Task objective >>
Restate exactly, please, each line of the listing from the one with "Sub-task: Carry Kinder" to the last, including both.
= Beginning of Section =
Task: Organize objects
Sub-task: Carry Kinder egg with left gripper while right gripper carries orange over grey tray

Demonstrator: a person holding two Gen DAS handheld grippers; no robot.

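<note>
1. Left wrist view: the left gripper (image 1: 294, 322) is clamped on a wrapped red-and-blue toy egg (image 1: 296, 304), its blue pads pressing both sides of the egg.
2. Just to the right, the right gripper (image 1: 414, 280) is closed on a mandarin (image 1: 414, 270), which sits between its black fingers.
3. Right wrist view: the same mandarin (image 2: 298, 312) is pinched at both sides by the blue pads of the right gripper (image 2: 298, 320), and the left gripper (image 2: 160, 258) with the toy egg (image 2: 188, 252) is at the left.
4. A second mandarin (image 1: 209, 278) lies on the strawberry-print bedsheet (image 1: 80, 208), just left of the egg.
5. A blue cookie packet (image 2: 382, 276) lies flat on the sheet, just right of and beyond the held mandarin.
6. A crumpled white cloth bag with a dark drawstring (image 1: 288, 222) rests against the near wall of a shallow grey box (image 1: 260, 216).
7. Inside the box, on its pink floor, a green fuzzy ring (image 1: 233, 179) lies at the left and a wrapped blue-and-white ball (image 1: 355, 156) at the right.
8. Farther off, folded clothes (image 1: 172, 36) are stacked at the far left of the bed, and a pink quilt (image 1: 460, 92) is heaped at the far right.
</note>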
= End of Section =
Written solution >>
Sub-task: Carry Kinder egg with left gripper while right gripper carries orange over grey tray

Demonstrator: a person holding two Gen DAS handheld grippers; no robot.

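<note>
1. Left wrist view: the left gripper (image 1: 294, 322) is clamped on a wrapped red-and-blue toy egg (image 1: 296, 304), its blue pads pressing both sides of the egg.
2. Just to the right, the right gripper (image 1: 414, 280) is closed on a mandarin (image 1: 414, 270), which sits between its black fingers.
3. Right wrist view: the same mandarin (image 2: 298, 312) is pinched at both sides by the blue pads of the right gripper (image 2: 298, 320), and the left gripper (image 2: 160, 258) with the toy egg (image 2: 188, 252) is at the left.
4. A second mandarin (image 1: 209, 278) lies on the strawberry-print bedsheet (image 1: 80, 208), just left of the egg.
5. A blue cookie packet (image 2: 382, 276) lies flat on the sheet, just right of and beyond the held mandarin.
6. A crumpled white cloth bag with a dark drawstring (image 1: 288, 222) rests against the near wall of a shallow grey box (image 1: 260, 216).
7. Inside the box, on its pink floor, a green fuzzy ring (image 1: 233, 179) lies at the left and a wrapped blue-and-white ball (image 1: 355, 156) at the right.
8. Farther off, folded clothes (image 1: 172, 36) are stacked at the far left of the bed, and a pink quilt (image 1: 460, 92) is heaped at the far right.
</note>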

No further answer is expected.